Hi my name is colin (colindove)I am pleased to be amongst you each one, as we at least know where we're at. I have always been anxious, I am told it has to do with my early years of being separated from my Mother, as she had a 4 year on and of illness. My earliest recollections are of finding her , hiding in wardrobes and under the bed. She was a good Mum though.I was passed around Auntie's and Uncle's who were grand folk, yet no place I can call home. Depression is no'hobby'!

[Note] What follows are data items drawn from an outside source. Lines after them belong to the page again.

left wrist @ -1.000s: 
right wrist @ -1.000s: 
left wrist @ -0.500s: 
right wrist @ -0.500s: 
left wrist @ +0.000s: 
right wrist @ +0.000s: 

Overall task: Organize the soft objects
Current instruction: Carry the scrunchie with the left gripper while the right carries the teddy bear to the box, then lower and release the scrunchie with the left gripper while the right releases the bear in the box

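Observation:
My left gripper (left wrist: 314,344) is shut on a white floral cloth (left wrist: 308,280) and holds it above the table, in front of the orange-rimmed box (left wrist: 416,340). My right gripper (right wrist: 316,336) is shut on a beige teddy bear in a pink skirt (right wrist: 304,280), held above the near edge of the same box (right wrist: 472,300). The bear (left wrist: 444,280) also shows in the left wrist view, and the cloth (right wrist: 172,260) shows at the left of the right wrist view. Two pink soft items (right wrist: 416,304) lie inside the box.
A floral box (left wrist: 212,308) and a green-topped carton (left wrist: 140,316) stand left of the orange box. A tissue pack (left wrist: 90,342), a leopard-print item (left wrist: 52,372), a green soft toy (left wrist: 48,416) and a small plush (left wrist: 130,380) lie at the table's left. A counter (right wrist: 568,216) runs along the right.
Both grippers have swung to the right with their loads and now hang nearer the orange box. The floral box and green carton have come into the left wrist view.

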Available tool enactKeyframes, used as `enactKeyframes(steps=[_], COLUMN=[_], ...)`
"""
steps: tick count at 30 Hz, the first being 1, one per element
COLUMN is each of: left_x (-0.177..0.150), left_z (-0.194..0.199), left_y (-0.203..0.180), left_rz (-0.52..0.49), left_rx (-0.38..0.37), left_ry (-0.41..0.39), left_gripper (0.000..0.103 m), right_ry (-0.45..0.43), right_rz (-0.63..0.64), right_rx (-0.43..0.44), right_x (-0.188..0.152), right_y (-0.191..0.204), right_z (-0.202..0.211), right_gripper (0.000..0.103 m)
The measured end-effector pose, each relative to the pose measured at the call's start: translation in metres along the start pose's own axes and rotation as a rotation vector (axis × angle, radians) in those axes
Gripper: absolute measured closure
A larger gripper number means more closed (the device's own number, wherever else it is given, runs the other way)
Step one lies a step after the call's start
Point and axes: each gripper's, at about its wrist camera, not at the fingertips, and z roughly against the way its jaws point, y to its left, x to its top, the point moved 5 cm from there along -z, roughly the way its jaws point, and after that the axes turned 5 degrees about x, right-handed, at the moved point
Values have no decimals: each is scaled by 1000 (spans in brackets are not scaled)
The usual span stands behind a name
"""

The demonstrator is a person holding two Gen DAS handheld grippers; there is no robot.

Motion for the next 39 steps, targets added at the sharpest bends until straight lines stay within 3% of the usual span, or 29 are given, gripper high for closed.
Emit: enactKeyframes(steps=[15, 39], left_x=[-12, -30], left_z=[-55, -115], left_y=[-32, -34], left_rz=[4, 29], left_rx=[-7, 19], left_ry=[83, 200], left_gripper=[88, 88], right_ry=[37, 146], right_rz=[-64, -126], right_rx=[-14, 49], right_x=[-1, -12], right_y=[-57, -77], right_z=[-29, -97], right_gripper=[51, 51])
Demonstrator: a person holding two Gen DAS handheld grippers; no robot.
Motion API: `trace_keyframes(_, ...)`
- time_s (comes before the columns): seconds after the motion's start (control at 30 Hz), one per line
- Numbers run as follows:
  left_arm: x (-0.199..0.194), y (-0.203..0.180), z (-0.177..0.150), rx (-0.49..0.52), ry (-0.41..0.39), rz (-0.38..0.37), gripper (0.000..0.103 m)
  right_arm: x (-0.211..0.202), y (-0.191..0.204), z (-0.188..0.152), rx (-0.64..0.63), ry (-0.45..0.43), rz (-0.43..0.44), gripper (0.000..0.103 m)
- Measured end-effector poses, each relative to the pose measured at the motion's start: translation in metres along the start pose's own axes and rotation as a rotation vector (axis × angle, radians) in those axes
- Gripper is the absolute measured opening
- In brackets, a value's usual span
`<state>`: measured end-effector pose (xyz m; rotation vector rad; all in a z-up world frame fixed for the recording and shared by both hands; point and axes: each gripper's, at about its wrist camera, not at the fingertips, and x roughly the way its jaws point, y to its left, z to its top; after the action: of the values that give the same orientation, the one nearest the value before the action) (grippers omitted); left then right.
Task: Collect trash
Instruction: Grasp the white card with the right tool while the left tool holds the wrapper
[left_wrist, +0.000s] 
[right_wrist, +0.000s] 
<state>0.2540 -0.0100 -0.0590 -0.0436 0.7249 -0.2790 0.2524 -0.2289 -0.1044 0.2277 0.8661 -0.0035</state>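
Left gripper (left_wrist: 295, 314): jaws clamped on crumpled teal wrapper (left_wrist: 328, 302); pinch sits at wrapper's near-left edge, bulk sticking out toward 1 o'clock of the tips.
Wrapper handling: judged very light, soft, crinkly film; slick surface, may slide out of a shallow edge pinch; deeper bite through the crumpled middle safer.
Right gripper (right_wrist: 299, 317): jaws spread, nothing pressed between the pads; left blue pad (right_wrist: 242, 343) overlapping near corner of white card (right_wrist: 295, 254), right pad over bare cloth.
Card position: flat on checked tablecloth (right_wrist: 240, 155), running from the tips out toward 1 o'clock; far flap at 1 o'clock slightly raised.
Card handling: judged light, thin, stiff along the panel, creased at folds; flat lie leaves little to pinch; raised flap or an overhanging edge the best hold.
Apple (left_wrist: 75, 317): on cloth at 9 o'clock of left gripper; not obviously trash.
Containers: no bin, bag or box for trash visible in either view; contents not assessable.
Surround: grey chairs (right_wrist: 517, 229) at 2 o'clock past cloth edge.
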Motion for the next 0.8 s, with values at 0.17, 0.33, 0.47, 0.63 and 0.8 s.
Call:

Abandoned by my wife because of my burnout and depression, I now see my 3 children on an occassional visit. They seldom come home now, and I live mostly alone with my cat, and very good neighbours and friends.Anxiety is a part of my life , and the fear of abandonment keeps me from relating to women especially. 14 years now of depression, and learning to exercise again, playing table tennis and soon back to tennis.I am divorced , and lonely, though I only give myself 2 minutes of self pity. CD
The earliest memories were of my Mother who because of illness couldn't cope with the 3 of us boys, and as I was the last born when she was ill, I would be continually looking for her. Many times my memory brings back the same images of seeing her hiding in wardrobes, behind doors and furniture and under the bed. It was terrifying, yet she was a good Mum, she just couldn't cope with a small child , and she treated me often as a girl , as she was disappointed I wasn't. The trauma has followed me.
I'm an Aussie having worked for 20 years in the building industry. Having continuing contact with asbestos sheeting and structural flooring in bathrooms laundries . It has been diagnosed 2 years ago and am at the point of the dry cough and occasionally coughing up blood. I have a good outlook, as I also have depression and anxiety challenges.My partner in the building industry died 3 years ago and my sister inlaw has only weeks to live. She worked in a hardware store in her early days.